Posted on:2006-10-09Degree:Ph.DType:Dissertation
University:University of PennsylvaniaCandidate:Drott, Edward RobertsonFull Text:PDF
GTID:1455390008955840Subject:History
Abstract/Summary:
While modern narratives of aging and senility are profoundly influenced by the findings of scientific medicine, medieval Japanese understandings of these processes were primarily shaped by religion. Pre-modern Japanese medical knowledge was inextricably intertwined with religious knowledge and construed “mind” not primarily as a faculty of reasoning, but as a complex of energies and spiritual forces. Aging was understood as a process whereby these energies were dissipated or depleted, and prescriptions for their conservation were compatible with broader religious recommendations for skillful aging involving retirement from secular life.

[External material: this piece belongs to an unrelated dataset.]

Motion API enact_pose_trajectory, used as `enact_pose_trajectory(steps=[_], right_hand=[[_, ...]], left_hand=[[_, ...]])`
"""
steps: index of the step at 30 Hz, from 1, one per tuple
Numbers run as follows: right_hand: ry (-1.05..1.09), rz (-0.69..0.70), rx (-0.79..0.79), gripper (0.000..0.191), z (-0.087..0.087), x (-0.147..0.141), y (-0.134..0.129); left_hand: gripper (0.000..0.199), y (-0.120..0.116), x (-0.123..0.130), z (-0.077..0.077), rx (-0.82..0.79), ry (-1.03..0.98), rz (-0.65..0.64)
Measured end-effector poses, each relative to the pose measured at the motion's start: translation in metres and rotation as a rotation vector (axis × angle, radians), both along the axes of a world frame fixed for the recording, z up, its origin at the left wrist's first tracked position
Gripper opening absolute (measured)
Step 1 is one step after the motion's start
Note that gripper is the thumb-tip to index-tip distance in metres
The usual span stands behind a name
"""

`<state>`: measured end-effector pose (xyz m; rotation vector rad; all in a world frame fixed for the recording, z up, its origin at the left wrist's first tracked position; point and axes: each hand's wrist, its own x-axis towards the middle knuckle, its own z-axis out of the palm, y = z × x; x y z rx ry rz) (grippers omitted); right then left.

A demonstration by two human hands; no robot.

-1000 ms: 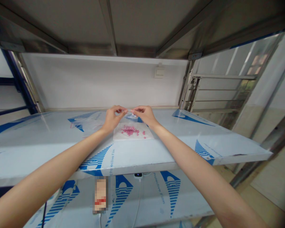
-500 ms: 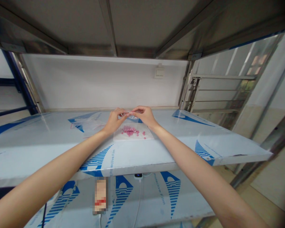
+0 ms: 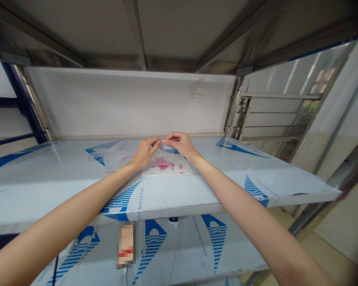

Medieval discourse described the elderly as particularly well suited for religious life and constructed old age as a social category situated between the human realm and the realm of “gods and buddhas.” Rituals, social conventions, and retirement customs encouraged ever more extreme forms of de-socialization for the elderly, imbuing them with more spiritual charisma the more they were able to detach themselves from human society. Medieval literature provided models of spiritually advanced elders whose wandering, incomprehensible behavior, and transgressions were seen not as evidence of disease, but as marks of their advanced spiritual realization. Facilitating the view that even seemingly cognitively impaired men and women could possess hidden virtue, medieval Japanese Buddhist philosophies of mind held that cognitive functions such as memory were of dubious importance in the spiritual quest. At their most radical, these traditions maintained that “forgetting” could be an essential step toward gaining release from attachment, and thus a gateway to spiritual mastery.